On September 19th and 20th I went to a workshop with Elise Wagner for encaustic monoprinting. Elise is a well-known encaustic painter from Portland, Oregon who I learned about from Linda Womack when I took the basic encaustic workshop with her. Elise makes her own line of encaustic paints and has a wonderful gallery of paintings on line here. Be sure to check them out.

Our task for the first day was to do a little encaustic painting on a birch panel to get the feel of the wax. We learned to imbed images, do image transfers and other cool stuff. Everyone was very excited about the possibiities. In the afternoon we started our encaustic plates for the monoprints. This involves applying white (or any color really) encaustic wax paint onto a plexiglass plate. You can either paint your design, or add wax and then carve, melt, scrape to get your design. My first plate was a flop so I ended up scraping off all the wax and starting over. I ended up with this...

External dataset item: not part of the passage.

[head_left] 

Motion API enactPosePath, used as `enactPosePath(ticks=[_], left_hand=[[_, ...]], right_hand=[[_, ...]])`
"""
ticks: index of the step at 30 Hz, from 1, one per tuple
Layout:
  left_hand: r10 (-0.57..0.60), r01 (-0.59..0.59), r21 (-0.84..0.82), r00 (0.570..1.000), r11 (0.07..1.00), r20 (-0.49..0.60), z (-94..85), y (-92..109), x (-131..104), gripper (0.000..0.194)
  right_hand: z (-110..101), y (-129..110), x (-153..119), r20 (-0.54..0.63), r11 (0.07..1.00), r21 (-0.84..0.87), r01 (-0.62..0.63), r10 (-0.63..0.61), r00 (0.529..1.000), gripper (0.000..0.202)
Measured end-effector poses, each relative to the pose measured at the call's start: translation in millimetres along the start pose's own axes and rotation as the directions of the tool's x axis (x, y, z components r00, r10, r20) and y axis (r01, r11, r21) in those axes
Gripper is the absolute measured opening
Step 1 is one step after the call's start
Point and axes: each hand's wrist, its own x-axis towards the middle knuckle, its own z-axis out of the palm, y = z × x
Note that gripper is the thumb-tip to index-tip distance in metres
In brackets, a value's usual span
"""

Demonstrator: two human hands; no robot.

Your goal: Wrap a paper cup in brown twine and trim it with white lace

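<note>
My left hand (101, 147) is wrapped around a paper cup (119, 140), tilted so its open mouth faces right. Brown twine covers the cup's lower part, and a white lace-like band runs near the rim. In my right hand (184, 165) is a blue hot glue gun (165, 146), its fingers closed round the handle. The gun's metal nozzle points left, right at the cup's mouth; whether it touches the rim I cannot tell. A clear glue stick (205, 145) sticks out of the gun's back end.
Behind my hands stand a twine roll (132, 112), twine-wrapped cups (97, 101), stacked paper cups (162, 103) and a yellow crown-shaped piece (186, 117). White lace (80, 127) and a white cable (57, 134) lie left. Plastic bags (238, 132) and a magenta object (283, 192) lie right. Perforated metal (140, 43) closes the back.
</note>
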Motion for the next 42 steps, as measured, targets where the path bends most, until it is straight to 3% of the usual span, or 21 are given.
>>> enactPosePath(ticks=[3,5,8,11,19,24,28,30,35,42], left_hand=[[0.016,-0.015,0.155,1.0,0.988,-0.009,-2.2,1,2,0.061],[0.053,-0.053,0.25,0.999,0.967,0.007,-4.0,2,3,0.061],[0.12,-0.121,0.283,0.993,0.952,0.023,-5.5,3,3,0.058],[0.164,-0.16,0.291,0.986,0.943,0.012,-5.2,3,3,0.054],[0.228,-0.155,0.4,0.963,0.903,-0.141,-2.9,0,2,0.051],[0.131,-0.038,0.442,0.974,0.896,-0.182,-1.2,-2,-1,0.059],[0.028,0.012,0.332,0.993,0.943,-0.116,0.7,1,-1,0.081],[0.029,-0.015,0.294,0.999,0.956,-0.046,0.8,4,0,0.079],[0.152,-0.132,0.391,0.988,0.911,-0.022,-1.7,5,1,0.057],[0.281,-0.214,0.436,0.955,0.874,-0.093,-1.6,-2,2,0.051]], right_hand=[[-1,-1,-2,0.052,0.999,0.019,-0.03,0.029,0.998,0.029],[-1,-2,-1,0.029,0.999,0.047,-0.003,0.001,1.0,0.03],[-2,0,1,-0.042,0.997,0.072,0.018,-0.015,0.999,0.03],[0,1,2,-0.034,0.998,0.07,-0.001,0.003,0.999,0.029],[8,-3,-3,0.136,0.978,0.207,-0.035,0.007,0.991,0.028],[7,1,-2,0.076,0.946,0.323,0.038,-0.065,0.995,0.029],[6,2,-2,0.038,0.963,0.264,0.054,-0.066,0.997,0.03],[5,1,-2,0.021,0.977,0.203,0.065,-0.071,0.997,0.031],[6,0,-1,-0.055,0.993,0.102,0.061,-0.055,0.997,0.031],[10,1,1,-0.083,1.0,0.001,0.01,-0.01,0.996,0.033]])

For my first print I intaglio inked the plate with pthalo blue and yellow ochre water soluble intaglio inks by Akua. This was my first time using these inks and I was impressed with how easy they were to use. I loved the fact that they could just be washed off with a little dish soap and warm water (but not too warm, you don't want to deform the wax). After wiping the plate I decided to do a relief roll with burnt umber. Here's the first print...


















For the second print, I added pthalo green and a little red oxide to the plate to get this...


















For the final print, I cleaned the plate and changed colors completely going with an intaglio inking of yellow ochre and carmine red, with surface rolls of burnt umber and red oxide.


I really enjoyed this process and I want to do more work with it. I started a second plate in class but it is not ready for primetime yet...more later...

1 comment:

J.G.Nieuwenhof said...

This looks like a very interesting technique. Would like to know more about it.